McAuley chair of international health Philip Hill and Associate Professor of epidemiology Brian Cox said their view was supported by the reality that the vast majority of countries, including the United States, did not test for such variants.
In an opinion article published by Newsroom, the academics said New Zealand should avoid banning people, based on the presence of the UK or other known variants, given that so little sequencing was done elsewhere in the world.
"We do not actually know where this variant originated from," they said.
It could well have been imported into the UK, and not evolved there.
"Therefore, we need to be suspicious of any strain from anywhere."
They had reviewed data from the UK and it pointed to a real increase in transmissibility — most likely between 10% and 70% — of at least one variant of the virus that caused Covid-19.
However, the UK sequenced the virus from less than 10% of all Covid-19 cases, and not the at least 50% needed to ensure the overall data was accurate.

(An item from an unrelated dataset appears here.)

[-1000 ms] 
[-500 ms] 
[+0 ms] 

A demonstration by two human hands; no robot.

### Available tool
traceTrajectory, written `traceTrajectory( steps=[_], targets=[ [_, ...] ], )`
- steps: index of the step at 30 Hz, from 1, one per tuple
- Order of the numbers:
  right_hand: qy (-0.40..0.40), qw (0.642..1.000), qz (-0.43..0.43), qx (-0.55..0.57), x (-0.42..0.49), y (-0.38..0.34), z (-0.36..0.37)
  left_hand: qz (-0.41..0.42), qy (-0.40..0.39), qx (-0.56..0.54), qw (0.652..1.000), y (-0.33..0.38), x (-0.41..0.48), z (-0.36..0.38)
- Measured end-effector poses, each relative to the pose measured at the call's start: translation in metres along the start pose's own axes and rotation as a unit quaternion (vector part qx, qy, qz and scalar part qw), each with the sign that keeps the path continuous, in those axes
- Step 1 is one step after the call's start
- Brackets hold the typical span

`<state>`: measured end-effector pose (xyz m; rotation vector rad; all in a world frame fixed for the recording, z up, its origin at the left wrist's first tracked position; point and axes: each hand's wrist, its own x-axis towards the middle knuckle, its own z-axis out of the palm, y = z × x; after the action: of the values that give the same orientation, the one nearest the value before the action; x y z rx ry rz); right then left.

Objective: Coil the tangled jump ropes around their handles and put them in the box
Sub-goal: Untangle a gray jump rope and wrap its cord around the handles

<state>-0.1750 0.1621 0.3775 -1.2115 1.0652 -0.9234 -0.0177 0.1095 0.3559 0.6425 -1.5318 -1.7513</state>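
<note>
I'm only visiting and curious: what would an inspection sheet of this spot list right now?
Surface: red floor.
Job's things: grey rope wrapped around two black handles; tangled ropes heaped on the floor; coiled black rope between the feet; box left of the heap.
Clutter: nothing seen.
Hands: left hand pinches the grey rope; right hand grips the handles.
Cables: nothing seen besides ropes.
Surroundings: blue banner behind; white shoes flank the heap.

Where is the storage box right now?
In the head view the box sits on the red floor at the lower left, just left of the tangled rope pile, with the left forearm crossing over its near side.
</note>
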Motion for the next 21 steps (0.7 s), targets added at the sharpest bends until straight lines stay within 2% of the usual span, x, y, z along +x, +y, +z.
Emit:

The UK and South Africa should not be singled out as having variant strains, and there were "almost certainly" more such variants around the world, but still unidentified.
The best thing for New Zealand was to select "the very best vaccine" with a high efficacy against infection and disease, and which gave the virus "little wriggle room on how it mutates to produce varieties that are more transmissible".
Even if it was more costly, New Zealand should invest in a vaccine that had 95% efficacy against the virus rather than one with 60% efficacy.
"We do worry about the pathogen being able to take advantage of that in some way, " Prof Hill said yesterday.